Cabe assinalar que existe uma lacuna de décadas entre os depoimentos agrupados em Memórias das Mulheres do Exílio , muito mais próximos temporalmente aos eventos relatados, do que as entrevistas realizadas a partir de meados dos anos 2010. Os primeiros explicitaram as dificuldades enfrentadas, a dupla jornada de trabalho, os conflitos cotidianos e o acúmulo do trabalho doméstico. O segundo grupo de memórias, por sua vez, destacou as longas discussões, a participação mais ativa dos homens (uns mais e outros menos) nas tarefas domésticas e a reivindicação da divisão do trabalho doméstico por parte das mulheres. Temos a exceção de Benedicta Savi, que teve uma passagem muito curta pela França e não participou do Círculo de Mulheres Brasileiras em Paris.

As diferenças entre os dois grupos de fonte das memórias têm relação direta com a constituição das fontes aqui utilizadas, que por sua vez carregam múltiplos aspectos presentes nas análises. O primeiro deles está atrelado à relação de proximidade temporal do livro Memórias das Mulheres do Exílio com os acontecimentos relatados, conseguindo captar mais detalhes (e os afazeres doméstico são considerados de forma geral detalhes, se comparados ao debate político sobre a divisão do trabalho – e aqui vemos novamente uma valorização da esfera pública, política, sobre a privada, doméstica). O segundo está relacionado à dimensão presente-passado que ofereceu uma significação diferente às experiências do exílio entrecruzadas por diferentes temporalidades. O terceiro trata-se do diálogo estabelecido na realização das entrevistas de história oral, que ofereceu novas explicações acerca da realização do trabalho doméstico no exílio da ditadura brasileira.

Algumas considerações

Com o exílio, o cotidiano se transformou e o trabalho doméstico assumiu novos espaços na vida das exiladas e, também, de alguns exilados. Os contextos de cada sujeito constituíram a prática deste trabalho, uma vez que a situação econômica, percepções de gênero dos casais e o espaço de reinserção foram determinantes para a sua realização. Para algumas mulheres, que viviam uma situação mais privilegiada no Brasil, o exílio significou assumir responsabilidades no lar. Para mulheres de origem social menos abastadas, como Eny, dona de casa e casada com um operário, o exílio significou o estabelecimento de uma dupla jornada de trabalho, ou seja, assumir responsabilidades dentro e fora do lar. Dentre as fontes aqui analisadas, apenas no caso de Eny temos um relato como esse.

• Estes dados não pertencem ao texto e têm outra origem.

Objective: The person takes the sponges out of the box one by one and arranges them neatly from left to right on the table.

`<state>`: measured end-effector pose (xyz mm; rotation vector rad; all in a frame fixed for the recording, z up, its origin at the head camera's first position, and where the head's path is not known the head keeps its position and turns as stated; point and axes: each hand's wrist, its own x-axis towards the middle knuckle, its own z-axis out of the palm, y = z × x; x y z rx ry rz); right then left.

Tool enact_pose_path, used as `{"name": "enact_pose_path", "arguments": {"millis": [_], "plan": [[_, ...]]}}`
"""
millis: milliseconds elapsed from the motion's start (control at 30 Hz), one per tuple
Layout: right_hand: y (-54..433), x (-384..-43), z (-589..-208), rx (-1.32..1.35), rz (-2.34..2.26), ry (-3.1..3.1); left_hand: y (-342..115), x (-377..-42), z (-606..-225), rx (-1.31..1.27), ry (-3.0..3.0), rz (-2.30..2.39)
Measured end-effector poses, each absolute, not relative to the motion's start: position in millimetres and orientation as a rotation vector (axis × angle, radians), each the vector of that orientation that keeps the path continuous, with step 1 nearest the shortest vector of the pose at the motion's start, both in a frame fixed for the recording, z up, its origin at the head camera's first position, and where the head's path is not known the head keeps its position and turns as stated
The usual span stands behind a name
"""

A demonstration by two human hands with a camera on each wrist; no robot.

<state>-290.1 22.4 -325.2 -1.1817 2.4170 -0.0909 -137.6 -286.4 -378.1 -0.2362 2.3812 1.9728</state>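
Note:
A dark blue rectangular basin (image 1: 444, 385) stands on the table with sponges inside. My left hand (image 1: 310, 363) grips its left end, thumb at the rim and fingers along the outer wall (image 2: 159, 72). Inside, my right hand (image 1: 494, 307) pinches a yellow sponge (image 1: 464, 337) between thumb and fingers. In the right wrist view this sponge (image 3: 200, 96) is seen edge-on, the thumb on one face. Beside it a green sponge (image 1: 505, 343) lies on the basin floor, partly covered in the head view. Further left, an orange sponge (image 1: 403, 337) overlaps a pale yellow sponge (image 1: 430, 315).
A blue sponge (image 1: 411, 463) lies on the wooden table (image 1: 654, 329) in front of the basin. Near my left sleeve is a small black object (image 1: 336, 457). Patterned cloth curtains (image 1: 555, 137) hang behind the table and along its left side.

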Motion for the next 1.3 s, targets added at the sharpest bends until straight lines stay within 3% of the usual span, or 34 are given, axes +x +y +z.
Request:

Apontamos a presença de aparelhos coletivos de socialização do trabalho doméstico no exílio, como creches e lavanderias, raros no Brasil no período. Esses aparelhos podem ser relacionados com uma divisão mais equânime das tarefas, como observado nas memórias de Angela Muniz e Sandra Macedo. Essa relação, contudo, não é automática, uma vez que aliviar tarefas atribuídas às mulheres não irá necessariamente aumentar a participação dos homens no trabalho doméstico. A política feminista questionou relações e elaborou práticas cotidianas que desmontaram a naturalização do trabalho doméstico como atribuição das mulheres. Essas questões foram percebidas nas memórias de Angela Muniz, Angela Arruda, Eny (embora não se identificasse como feminista), Lucia, Maricota da Silva, Sandra Macedo, Suzana Maranhão, Angelina e Sonia.

Apesar das múltiplas memórias mobilizadas, aspectos comuns foram percebidos. Tanto os depoimentos de Memórias das mulheres do exílio (1980) quanto as entrevistas realizadas na segunda metade dos anos 2010 foram espaços de escuta dessas memórias, preocupados com questões feministas e com o protagonismo das mulheres como sujeitos históricos. As memórias apresentadas foram mediadas e construídas em diferentes contextos, que estão longe de ter uma perspectiva homogênea.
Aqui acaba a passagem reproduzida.